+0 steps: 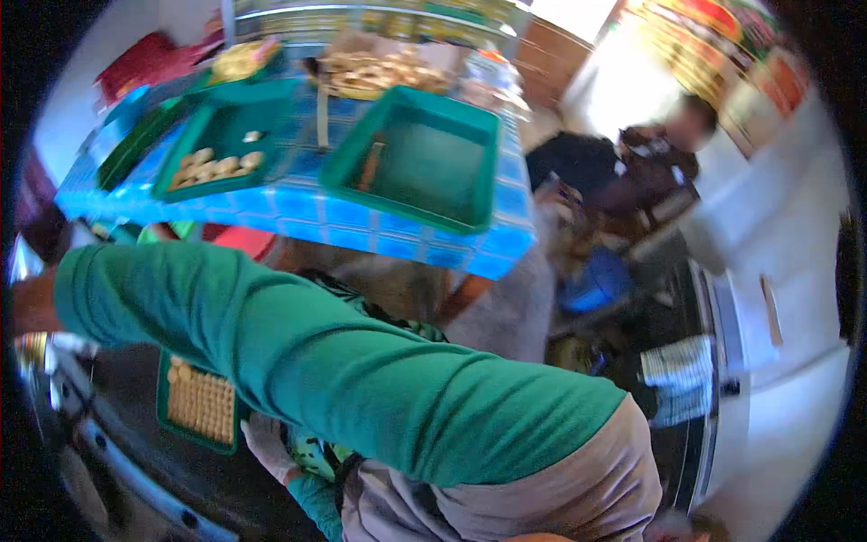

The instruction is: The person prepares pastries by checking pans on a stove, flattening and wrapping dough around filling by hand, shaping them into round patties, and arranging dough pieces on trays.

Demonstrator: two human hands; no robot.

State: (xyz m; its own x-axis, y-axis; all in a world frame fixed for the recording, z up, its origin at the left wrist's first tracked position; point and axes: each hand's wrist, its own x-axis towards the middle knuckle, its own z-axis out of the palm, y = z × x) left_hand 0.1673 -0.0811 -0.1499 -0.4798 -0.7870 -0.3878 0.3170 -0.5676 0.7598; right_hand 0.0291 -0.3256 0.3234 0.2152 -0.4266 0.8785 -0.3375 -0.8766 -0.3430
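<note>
My right arm, in a green sleeve, stretches across the view to the far left. Only the wrist and part of my right hand (31,307) show at the dark edge, close to shiny metal parts (56,348); its fingers are out of sight. Lower down, my left hand (265,444) is at the right rim of a green tray (237,423) and seems to grip it, the fingertips partly hidden. Rows of small, round, pale dough pieces (200,404) fill this tray. My sleeve covers its upper right part.
A table with a blue checked cloth (298,206) stands ahead, bearing a green tray with dough pieces (167,185), another green tray (415,212) with a brown stick, and a heap of pale pieces (388,72). A person (664,158) sits at the right, near a blue container (596,280).
</note>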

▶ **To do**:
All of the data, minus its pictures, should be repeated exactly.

▶ **Answer to the exercise**:
+0 steps: 

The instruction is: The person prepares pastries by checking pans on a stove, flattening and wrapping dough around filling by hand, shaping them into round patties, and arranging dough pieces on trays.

Demonstrator: two human hands; no robot.

State: (xyz m; its own x-axis, y-axis; all in a world frame fixed for the recording, z up, its origin at the left wrist's first tracked position; point and axes: each hand's wrist, its own x-axis towards the middle knuckle, its own z-axis out of the palm, y = z × x) left_hand 0.1673 -0.0811 -0.1499 -0.4798 -0.7870 -0.3878 0.3170 -0.5676 0.7598; right_hand 0.0291 -0.3256 0.3234 0.2152 -0.4266 0.8785 -0.3375 -0.8766 -0.3430
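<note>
My right arm, in a green sleeve, stretches across the view to the far left. Only the wrist and part of my right hand (31,307) show at the dark edge, close to shiny metal parts (56,348); its fingers are out of sight. Lower down, my left hand (265,444) is at the right rim of a green tray (237,423) and seems to grip it, the fingertips partly hidden. Rows of small, round, pale dough pieces (200,404) fill this tray. My sleeve covers its upper right part.
A table with a blue checked cloth (298,206) stands ahead, bearing a green tray with dough pieces (167,185), another green tray (415,212) with a brown stick, and a heap of pale pieces (388,72). A person (664,158) sits at the right, near a blue container (596,280).
</note>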

The answer has been given, and the exercise is complete.